About this task:
Retype the entries, please, from their first line to the line containing "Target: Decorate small", exactly and only those lines, minus the pictures.

- Opening Delimiter -

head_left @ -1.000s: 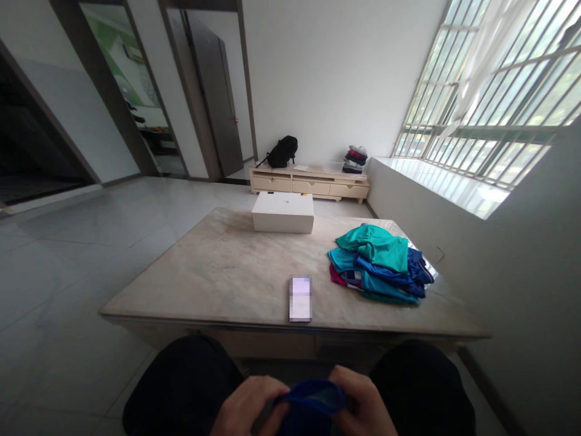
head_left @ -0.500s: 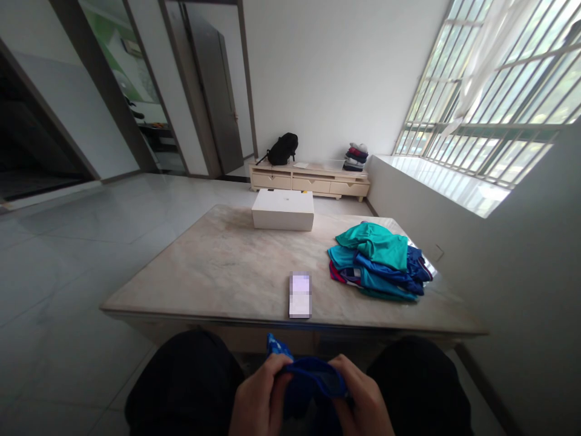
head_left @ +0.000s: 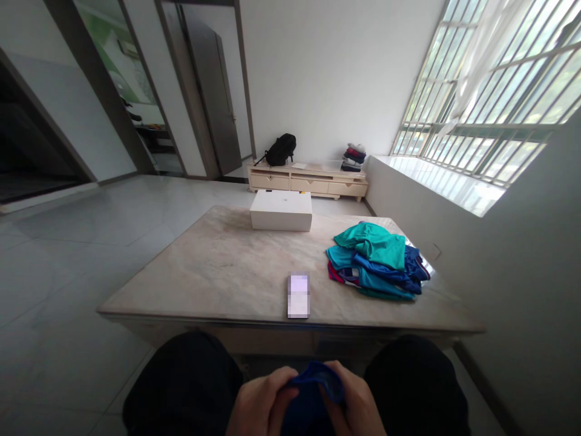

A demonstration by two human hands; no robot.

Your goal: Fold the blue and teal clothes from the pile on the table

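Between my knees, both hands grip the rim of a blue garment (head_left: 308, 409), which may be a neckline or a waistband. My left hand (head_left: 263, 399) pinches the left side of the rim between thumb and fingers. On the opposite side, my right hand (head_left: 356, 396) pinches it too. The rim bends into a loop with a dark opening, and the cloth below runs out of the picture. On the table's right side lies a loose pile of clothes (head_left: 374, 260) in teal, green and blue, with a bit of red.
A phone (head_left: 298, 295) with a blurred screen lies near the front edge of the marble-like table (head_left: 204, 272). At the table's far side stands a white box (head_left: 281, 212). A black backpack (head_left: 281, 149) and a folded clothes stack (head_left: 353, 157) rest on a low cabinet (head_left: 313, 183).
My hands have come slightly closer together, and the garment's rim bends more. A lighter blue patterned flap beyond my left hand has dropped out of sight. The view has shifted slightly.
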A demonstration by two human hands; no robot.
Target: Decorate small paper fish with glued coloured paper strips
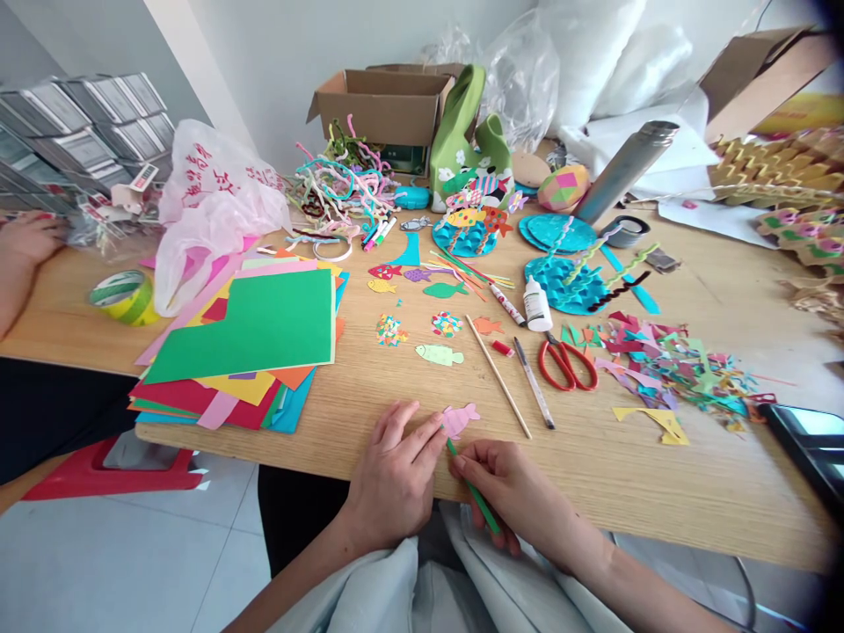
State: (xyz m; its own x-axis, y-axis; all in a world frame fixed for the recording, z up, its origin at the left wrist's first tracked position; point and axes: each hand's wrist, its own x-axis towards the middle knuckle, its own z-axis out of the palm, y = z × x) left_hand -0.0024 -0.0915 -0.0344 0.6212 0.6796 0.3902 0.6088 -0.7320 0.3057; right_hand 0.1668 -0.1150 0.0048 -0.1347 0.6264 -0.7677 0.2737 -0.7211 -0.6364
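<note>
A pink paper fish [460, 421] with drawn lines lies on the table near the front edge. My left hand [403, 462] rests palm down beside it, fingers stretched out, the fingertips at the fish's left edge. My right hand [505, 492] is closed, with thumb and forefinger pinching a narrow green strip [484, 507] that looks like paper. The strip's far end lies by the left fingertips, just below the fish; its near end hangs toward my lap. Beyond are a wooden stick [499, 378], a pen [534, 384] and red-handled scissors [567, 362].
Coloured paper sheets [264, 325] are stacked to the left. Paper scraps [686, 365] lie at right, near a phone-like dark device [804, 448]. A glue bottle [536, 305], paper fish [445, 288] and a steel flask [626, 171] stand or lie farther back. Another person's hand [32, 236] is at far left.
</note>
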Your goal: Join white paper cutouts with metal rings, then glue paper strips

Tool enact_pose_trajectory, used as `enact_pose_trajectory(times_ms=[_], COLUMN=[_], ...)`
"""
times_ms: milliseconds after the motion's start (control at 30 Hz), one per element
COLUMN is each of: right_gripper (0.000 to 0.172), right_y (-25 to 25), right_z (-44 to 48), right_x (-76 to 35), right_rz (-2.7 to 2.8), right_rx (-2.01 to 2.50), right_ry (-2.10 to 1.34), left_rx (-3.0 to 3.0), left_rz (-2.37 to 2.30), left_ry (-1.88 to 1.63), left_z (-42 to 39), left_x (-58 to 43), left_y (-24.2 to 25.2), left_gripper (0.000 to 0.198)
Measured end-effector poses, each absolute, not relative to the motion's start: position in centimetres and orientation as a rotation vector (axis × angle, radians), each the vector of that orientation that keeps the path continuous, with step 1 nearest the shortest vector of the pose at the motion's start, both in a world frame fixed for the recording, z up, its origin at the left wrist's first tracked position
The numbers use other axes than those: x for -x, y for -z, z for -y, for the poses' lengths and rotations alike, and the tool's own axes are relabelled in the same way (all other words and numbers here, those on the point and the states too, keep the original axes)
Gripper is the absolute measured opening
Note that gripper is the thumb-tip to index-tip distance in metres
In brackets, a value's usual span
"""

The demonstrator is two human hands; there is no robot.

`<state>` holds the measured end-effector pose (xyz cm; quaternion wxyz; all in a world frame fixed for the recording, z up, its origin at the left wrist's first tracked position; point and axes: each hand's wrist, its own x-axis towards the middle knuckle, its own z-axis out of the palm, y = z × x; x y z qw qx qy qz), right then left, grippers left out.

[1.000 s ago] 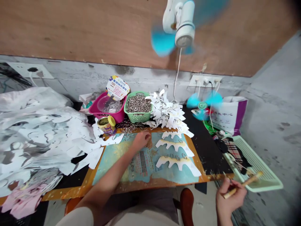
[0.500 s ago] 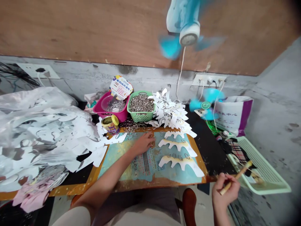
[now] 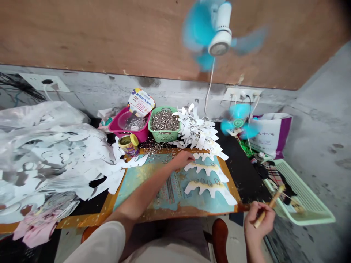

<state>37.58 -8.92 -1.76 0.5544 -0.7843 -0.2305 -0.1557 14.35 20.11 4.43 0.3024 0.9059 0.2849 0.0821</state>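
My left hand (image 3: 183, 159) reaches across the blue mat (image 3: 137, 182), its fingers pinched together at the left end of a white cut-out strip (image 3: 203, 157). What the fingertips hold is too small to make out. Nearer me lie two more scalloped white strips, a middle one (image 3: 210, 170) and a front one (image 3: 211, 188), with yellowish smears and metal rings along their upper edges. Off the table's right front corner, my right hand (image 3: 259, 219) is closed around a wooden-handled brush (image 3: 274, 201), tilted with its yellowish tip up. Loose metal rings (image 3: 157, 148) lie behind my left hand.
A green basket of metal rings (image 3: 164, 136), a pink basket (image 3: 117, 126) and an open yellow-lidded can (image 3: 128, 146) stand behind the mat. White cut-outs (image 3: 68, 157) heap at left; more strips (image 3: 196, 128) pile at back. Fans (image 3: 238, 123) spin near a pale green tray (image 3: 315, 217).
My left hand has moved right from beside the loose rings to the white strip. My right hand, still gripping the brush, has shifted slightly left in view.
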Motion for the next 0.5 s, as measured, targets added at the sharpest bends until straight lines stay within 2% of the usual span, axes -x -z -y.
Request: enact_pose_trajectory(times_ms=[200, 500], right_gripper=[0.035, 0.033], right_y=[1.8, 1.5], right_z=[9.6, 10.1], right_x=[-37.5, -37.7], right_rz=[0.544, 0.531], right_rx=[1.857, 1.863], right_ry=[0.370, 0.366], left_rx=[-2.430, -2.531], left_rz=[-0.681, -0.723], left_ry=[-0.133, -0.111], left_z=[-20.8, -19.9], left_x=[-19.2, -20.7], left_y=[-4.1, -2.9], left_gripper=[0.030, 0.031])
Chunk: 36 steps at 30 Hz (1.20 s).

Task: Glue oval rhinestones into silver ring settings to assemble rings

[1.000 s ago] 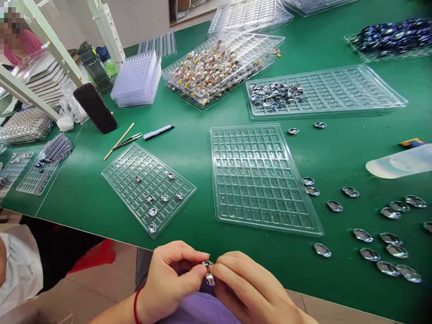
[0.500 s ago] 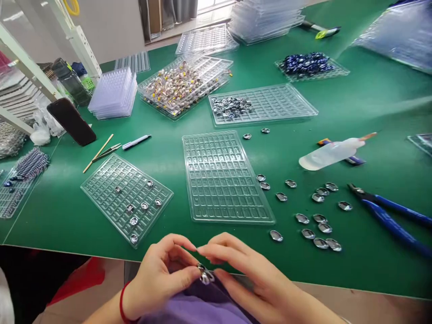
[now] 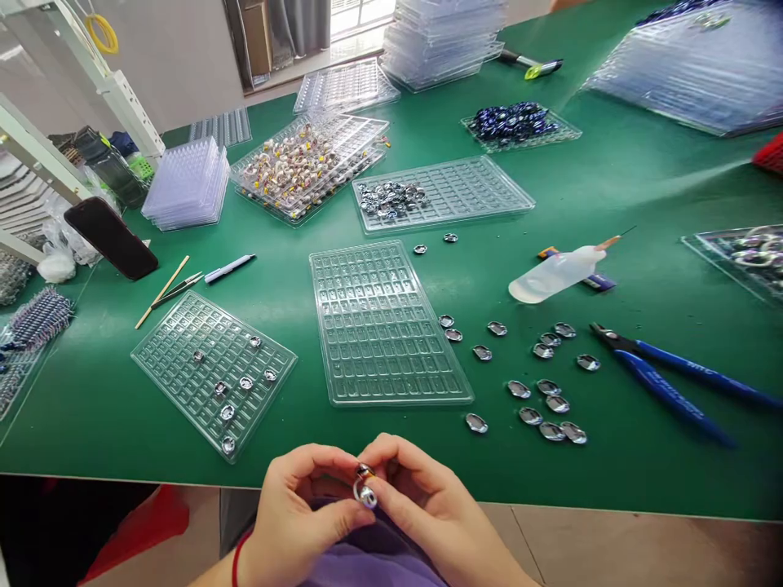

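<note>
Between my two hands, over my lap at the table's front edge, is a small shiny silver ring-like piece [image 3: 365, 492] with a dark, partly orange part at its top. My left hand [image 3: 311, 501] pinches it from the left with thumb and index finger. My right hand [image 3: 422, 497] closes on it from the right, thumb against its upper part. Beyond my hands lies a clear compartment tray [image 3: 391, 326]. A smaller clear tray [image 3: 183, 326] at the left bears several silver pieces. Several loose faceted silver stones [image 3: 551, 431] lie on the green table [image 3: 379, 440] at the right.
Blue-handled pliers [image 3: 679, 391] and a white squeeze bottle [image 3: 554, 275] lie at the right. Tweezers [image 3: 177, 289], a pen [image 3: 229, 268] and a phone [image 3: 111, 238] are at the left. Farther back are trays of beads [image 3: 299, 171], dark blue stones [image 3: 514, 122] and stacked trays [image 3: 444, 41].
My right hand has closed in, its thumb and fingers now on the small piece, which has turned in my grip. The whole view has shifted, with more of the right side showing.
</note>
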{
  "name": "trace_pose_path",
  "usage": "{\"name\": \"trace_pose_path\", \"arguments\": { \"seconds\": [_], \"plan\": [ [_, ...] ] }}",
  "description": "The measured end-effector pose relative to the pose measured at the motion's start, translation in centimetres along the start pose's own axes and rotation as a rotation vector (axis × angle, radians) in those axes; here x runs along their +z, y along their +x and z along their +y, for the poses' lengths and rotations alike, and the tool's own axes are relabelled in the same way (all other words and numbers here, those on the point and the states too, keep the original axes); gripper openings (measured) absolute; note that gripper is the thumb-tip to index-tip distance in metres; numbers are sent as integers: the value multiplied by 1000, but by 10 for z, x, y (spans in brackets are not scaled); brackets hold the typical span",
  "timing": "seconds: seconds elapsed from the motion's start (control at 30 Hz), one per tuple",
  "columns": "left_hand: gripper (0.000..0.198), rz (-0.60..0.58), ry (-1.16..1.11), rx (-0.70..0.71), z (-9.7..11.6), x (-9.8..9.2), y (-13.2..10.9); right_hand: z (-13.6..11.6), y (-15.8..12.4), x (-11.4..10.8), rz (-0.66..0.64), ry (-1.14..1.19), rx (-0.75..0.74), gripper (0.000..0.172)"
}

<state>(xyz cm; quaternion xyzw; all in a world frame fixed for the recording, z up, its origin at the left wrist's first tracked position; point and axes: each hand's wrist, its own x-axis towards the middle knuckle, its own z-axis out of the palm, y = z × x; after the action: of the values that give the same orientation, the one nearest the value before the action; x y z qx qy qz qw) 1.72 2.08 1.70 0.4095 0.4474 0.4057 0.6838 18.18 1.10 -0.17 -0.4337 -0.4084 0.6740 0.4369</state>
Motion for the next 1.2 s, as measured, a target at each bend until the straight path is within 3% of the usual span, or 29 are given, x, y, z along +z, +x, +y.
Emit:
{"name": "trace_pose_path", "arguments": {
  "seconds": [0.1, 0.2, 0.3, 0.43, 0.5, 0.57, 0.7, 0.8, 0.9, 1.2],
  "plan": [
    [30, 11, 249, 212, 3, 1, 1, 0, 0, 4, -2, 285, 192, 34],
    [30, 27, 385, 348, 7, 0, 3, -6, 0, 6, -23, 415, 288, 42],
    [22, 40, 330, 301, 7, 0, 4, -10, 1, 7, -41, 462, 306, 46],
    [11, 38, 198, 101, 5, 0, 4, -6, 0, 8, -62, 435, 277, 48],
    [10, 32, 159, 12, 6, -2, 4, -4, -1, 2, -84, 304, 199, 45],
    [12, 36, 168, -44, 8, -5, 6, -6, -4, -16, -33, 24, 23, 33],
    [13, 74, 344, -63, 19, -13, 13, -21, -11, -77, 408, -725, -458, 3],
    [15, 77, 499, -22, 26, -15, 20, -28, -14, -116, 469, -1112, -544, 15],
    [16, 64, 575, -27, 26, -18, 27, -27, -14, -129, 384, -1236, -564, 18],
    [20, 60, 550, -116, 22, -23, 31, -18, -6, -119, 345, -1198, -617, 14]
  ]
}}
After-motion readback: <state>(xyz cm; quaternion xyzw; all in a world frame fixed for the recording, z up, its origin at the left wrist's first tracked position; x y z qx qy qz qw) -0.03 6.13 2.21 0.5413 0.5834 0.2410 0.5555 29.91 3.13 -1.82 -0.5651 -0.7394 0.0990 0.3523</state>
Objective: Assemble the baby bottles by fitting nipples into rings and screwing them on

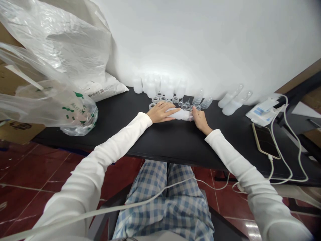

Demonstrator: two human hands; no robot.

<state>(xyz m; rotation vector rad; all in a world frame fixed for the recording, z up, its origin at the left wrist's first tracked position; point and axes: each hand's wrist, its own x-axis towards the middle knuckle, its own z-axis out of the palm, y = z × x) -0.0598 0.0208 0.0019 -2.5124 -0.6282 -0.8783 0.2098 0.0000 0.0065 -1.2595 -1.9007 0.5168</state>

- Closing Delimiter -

Answer to this task:
head_left @ -1.000s: 
head_left @ -0.500s: 
head_left @ +0.000s: 

A demonstration by two human hands; no robot.

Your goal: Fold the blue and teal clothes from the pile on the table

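Between my knees, both hands grip the rim of a blue garment (head_left: 308, 409), which may be a neckline or a waistband. My left hand (head_left: 263, 399) pinches the left side of the rim between thumb and fingers. On the opposite side, my right hand (head_left: 356, 396) pinches it too. The rim bends into a loop with a dark opening, and the cloth below runs out of the picture. On the table's right side lies a loose pile of clothes (head_left: 374, 260) in teal, green and blue, with a bit of red.
A phone (head_left: 298, 295) with a blurred screen lies near the front edge of the marble-like table (head_left: 204, 272). At the table's far side stands a white box (head_left: 281, 212). A black backpack (head_left: 281, 149) and a folded clothes stack (head_left: 353, 157) rest on a low cabinet (head_left: 313, 183).
My hands have come slightly closer together, and the garment's rim bends more. A lighter blue patterned flap beyond my left hand has dropped out of sight. The view has shifted slightly.
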A demonstration by two human hands; no robot.
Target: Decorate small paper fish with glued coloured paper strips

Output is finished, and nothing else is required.